*What is expected*. Could you filter the records below and keep only the lines with the word "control"?

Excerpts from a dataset

◇ ◇ ◇ ◇ ◇

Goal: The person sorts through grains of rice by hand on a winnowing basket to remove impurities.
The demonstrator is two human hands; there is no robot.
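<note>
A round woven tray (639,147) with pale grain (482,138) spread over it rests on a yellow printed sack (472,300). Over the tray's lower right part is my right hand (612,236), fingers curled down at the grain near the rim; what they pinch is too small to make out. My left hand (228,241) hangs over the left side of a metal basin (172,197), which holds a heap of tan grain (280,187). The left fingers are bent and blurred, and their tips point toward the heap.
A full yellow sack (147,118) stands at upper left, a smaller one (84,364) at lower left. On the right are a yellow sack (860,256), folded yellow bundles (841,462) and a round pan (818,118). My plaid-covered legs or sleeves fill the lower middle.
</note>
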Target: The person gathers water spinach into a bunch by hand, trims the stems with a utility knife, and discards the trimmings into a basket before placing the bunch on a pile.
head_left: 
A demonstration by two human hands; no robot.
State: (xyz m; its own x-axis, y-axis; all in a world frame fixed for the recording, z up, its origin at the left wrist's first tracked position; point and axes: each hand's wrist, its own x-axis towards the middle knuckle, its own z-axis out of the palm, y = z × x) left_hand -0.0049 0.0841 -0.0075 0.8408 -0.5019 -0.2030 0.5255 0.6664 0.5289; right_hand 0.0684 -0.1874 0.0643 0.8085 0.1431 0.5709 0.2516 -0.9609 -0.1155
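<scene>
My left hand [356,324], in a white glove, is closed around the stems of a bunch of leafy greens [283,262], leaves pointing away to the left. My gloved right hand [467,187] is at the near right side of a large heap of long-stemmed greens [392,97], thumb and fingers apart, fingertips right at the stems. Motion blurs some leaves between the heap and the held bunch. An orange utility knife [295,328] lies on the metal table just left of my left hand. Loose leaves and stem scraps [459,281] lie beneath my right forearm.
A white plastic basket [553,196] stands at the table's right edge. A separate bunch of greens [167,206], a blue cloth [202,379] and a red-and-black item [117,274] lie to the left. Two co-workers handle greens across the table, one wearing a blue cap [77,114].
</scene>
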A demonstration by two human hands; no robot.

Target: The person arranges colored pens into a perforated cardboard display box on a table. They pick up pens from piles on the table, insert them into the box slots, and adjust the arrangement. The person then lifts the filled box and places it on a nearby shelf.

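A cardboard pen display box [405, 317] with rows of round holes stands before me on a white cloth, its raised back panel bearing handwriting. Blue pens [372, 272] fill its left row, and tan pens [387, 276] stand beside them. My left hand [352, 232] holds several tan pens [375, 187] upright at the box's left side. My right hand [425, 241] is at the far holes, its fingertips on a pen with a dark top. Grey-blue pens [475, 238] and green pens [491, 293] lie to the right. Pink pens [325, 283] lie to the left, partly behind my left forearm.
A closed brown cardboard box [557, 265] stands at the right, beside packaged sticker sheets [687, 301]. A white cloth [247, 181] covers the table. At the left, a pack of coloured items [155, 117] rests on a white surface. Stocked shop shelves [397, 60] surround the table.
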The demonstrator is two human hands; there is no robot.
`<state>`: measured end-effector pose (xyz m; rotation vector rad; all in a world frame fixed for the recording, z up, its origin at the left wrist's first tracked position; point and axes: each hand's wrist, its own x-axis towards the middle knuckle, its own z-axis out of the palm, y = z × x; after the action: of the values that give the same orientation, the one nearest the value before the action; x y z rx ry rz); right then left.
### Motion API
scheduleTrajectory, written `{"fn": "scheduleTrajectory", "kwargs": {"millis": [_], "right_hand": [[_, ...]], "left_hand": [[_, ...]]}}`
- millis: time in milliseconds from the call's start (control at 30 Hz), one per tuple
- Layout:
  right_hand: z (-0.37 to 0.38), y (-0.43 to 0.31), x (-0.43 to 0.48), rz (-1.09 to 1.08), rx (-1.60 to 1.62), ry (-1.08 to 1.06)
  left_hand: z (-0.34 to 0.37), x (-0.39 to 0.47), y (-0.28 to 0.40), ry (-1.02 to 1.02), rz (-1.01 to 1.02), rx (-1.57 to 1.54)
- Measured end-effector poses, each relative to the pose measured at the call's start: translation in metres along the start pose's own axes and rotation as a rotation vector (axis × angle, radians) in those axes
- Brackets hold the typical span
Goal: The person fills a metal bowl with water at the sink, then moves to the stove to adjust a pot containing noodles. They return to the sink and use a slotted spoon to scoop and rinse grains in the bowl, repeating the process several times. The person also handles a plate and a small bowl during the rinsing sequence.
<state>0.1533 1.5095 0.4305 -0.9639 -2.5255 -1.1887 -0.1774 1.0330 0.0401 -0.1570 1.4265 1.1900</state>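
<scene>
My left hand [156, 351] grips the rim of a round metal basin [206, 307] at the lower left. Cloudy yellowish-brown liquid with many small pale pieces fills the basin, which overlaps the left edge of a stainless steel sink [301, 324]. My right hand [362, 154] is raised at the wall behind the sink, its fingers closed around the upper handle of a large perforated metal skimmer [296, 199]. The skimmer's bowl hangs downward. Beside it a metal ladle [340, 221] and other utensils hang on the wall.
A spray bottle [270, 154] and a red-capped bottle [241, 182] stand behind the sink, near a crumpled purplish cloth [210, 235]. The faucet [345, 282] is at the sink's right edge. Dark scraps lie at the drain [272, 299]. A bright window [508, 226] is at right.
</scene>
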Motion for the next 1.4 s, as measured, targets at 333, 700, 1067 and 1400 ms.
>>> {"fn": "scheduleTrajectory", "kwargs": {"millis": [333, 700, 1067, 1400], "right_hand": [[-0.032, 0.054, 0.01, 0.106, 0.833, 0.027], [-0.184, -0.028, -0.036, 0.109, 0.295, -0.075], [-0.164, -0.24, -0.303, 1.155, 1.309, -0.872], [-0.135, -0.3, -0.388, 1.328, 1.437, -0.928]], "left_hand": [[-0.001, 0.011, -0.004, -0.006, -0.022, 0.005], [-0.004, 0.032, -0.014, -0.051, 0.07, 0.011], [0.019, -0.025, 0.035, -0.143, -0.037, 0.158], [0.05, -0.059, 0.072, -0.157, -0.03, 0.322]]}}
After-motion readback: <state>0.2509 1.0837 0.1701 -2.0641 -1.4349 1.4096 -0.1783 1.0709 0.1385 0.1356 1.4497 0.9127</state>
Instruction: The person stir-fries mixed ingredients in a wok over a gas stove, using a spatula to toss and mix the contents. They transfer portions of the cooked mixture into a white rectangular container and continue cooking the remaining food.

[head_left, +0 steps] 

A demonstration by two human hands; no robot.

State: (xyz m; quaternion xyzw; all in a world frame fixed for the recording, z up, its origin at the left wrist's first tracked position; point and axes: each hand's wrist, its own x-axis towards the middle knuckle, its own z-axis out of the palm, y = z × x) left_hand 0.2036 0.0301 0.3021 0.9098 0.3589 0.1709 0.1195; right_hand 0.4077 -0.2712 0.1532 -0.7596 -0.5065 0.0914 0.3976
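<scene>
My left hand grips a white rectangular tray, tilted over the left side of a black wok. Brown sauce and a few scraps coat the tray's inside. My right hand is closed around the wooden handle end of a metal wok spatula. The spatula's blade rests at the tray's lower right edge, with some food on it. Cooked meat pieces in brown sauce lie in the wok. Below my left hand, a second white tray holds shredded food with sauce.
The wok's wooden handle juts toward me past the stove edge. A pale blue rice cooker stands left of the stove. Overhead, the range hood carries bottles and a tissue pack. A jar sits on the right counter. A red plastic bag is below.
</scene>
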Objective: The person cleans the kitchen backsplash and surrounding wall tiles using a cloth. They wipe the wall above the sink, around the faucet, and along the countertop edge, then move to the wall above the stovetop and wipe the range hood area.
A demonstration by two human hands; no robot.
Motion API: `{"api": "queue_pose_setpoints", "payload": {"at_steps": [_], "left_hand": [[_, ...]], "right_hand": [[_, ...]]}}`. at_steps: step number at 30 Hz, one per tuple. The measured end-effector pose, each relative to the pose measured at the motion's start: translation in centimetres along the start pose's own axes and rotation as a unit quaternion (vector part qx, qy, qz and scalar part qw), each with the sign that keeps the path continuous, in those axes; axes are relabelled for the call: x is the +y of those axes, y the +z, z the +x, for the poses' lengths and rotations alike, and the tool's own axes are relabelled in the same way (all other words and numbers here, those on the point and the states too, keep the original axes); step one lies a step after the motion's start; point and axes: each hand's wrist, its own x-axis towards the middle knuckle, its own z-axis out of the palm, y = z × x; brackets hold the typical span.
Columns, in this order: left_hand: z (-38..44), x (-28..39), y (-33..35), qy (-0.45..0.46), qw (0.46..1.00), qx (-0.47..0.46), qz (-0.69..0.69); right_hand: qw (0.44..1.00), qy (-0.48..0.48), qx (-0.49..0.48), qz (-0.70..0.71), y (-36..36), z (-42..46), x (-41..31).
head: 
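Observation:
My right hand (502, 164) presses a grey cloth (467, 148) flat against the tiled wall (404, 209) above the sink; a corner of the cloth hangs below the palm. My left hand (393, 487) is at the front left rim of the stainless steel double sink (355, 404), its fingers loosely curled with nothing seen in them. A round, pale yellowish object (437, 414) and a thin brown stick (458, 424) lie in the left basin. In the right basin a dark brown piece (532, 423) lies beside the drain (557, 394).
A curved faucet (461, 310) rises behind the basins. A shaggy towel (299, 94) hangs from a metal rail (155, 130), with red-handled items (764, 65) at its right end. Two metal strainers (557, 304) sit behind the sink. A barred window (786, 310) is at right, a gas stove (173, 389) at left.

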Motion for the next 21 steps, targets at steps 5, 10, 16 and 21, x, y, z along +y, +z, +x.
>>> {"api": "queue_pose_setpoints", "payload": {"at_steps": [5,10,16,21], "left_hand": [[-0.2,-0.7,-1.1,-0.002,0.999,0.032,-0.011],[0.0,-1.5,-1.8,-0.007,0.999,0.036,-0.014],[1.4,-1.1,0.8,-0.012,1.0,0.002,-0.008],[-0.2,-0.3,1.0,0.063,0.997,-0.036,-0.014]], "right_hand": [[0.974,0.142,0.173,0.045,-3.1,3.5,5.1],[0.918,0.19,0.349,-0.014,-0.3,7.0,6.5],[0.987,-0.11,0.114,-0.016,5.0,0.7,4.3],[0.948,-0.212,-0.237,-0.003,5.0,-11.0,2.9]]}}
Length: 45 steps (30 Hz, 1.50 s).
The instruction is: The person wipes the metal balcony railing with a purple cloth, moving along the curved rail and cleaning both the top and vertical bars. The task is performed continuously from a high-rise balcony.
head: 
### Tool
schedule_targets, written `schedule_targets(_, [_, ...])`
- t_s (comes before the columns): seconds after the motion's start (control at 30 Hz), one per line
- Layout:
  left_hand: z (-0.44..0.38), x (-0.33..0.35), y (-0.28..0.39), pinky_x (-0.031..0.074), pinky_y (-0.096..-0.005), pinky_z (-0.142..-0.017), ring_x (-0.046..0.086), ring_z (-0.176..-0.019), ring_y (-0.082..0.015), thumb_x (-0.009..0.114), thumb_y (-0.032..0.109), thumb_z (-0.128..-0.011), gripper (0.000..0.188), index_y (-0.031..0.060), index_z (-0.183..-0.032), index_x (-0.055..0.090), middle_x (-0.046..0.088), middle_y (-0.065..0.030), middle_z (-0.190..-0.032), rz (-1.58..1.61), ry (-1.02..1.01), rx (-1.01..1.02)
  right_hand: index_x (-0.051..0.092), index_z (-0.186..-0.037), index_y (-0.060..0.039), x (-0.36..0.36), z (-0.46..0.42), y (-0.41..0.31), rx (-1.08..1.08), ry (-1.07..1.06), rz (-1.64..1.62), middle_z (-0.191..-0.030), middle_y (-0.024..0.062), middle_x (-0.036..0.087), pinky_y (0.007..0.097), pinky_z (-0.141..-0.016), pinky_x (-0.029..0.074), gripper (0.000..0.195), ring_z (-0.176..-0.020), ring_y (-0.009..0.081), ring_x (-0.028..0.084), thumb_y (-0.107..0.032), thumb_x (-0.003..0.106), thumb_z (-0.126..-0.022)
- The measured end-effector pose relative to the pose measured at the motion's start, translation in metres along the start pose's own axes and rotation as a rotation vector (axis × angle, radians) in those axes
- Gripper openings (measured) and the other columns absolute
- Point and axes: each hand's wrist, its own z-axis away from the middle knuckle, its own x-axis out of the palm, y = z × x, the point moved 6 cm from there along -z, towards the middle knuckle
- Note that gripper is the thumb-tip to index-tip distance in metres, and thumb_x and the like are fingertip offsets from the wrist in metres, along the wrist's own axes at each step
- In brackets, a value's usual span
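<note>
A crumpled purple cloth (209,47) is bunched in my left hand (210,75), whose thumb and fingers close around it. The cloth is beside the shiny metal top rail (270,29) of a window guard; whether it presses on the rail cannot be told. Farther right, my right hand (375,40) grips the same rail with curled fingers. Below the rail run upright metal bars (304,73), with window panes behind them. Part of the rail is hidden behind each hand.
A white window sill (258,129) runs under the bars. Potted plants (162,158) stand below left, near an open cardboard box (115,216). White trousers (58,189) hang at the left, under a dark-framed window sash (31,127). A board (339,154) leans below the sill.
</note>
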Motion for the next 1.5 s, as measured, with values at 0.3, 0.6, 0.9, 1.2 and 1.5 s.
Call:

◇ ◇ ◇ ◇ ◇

*Output below*.
- millis: time in milliseconds from the call's start (control at 30 Hz), one per tuple
- t_s (comes before the columns): seconds after the motion's start (control at 30 Hz), one per line

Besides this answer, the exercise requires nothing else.